Zebra
Somewhere in, NJ
Male, 62
I've officiated football for over 30 years, now in my 26th on the college level. I've worked NCAA playoffs at the Division II and III level. In addition, I've coached at the scholastic level and have been an educator for over 35 years. I have no interest whatsoever in being an NFL official! Ever!
In high school and college, a pass would have to be backwards to be legal. Behind the LOS isn't a factor there. A forward pass to an originally ineligible player (by position or number) is illegal.
In the NFL, the rules are more restrictive. To be eligible to receive a forward pass, an ineligible (lineman's number - between 50 and 79) player must report in to the referee and be announced.

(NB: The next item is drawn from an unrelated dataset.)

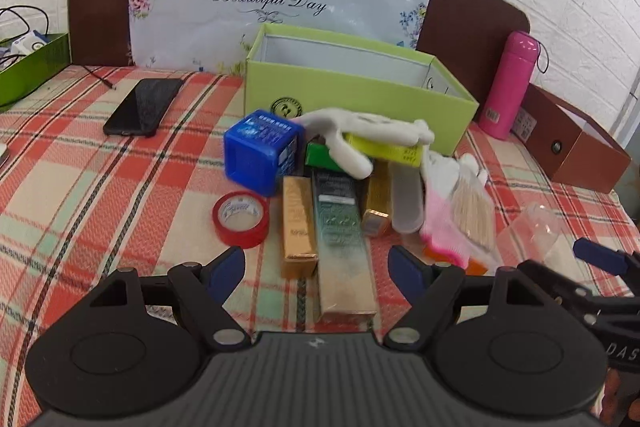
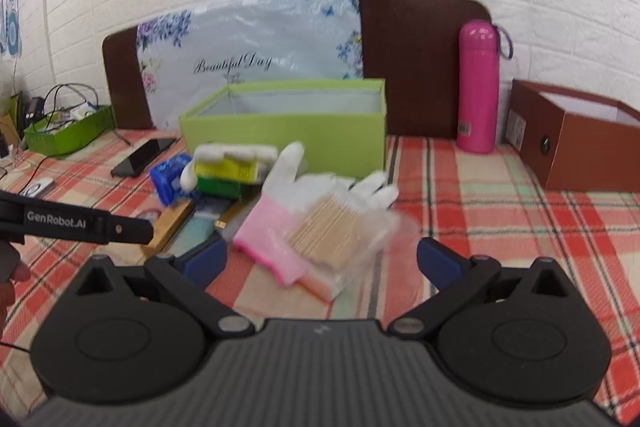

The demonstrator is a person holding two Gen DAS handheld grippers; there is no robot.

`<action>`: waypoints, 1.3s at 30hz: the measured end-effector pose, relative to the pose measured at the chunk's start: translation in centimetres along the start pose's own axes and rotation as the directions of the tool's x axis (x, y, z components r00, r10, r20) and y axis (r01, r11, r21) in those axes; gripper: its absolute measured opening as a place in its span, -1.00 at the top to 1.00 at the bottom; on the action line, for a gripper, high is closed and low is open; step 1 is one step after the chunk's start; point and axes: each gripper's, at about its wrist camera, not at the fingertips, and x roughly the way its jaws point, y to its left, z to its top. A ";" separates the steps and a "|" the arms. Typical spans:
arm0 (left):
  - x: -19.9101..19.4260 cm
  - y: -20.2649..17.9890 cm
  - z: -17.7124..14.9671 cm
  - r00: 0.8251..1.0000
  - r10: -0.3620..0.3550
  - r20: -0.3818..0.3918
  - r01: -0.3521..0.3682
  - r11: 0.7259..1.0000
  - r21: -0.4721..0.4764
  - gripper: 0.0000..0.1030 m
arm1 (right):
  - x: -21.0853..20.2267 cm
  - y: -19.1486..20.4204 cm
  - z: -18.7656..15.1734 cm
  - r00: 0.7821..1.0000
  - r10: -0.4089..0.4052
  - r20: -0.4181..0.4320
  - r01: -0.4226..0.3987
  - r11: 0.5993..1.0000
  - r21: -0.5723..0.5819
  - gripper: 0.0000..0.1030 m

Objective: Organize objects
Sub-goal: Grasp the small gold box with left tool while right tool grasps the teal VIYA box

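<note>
A pile of small items lies on the plaid cloth in front of an open green box (image 1: pixel 352 95) (image 2: pixel 288 131). It holds a blue cube box (image 1: pixel 260 155), a red tape roll (image 1: pixel 241 219), gold boxes (image 1: pixel 298 227), a long teal box (image 1: pixel 344 239), a yellow box (image 1: pixel 384 147) under a white glove (image 1: pixel 348 135), and a pink-cuffed glove (image 2: pixel 280 223) under a clear pack of wooden sticks (image 2: pixel 340 231). My left gripper (image 1: pixel 318 263) is open just before the teal box. My right gripper (image 2: pixel 322 259) is open just before the stick pack.
A black phone (image 1: pixel 142 107) lies at the left. A pink bottle (image 2: pixel 478 87) and an open brown box (image 2: pixel 576 147) stand at the right. A green tray (image 2: pixel 66 135) with cables sits far left. A headboard and brick wall close the back.
</note>
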 end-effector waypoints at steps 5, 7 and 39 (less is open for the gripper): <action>0.0 2.0 0.3 0.999 0.042 0.006 -0.042 0.998 -0.042 -0.58 | 2.3 3.6 -0.9 0.995 0.081 -0.061 -0.084 0.995 -0.044 -1.00; 0.1 2.7 0.7 0.999 0.052 0.006 -0.051 0.997 -0.059 -0.58 | 3.5 5.5 -0.9 0.989 0.121 -0.081 -0.127 0.989 -0.073 -0.99; 2.9 1.1 -1.2 0.981 -0.081 -0.174 0.083 0.997 0.005 0.51 | 0.7 3.9 -3.6 0.939 0.201 -0.279 -0.256 0.951 -0.176 0.08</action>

In that case, the player can receive a forward pass.
Any backward pass can be caught legally by anyone - that's why those end of game multiple "laterals" are legal.
No. Although I undrstand your idea. On a kickoff, only the kicker may (technically) be in front of the restrainig line. Especially with "soccer sdtyle" kickers, they often approach from the side. In this case, the generally accepted practice is to pretty much call a do over, which is what they did. No kick, no play.
I can't answer definitively for the NFL, but in college the answer would be no. In college there is a momentum rule (and a fellow official says he's pretty sure it exists in the NFL, too). It's to prevenrt cheap safeties on good efensive plays like the one you describe. Inside the five, if a player intercepts or receives a punt, then goes into the end zone where he is downed, the ball would come out to the spot of the interception/kick reception. That's why you see officials toss a bean bag at that spot. It would be the defense's ball - in this case Seattle - 1/10 at the 2.
If the ball isn't set for some reason by the time the play clock reaches 20 seconds, the referee will pump one hand in the air to reset the play clock to 25. That's to give the offense a fair opportunity to run their offense. But 8 seconds? Something else must have happened - was there a timeout or some clock malfunction or an injury? The 25 count is "sacrosanct" and generally you don't interrupt it.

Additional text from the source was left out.